* Task item
Take the data below. Output it exactly from its first line through the line containing "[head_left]".

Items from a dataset
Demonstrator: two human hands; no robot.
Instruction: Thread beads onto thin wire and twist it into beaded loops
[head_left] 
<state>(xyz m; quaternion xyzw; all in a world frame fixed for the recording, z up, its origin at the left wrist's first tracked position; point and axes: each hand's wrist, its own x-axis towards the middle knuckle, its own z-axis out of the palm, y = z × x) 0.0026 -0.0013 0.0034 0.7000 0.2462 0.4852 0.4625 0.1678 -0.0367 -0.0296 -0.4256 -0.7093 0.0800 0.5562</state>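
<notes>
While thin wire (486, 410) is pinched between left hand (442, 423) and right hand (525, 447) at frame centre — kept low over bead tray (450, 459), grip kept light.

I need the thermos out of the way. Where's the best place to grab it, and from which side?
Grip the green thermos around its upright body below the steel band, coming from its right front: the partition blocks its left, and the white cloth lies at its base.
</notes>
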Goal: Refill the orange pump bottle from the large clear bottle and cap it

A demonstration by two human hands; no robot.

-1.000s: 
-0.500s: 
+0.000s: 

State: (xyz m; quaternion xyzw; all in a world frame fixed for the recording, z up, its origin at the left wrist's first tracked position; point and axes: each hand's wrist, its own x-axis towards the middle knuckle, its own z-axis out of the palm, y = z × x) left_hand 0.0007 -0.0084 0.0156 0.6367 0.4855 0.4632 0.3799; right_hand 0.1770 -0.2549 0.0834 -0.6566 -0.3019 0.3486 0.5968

* Task solution
Demonstrator: two human hands; no robot.
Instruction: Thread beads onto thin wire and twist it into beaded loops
[head_left] 

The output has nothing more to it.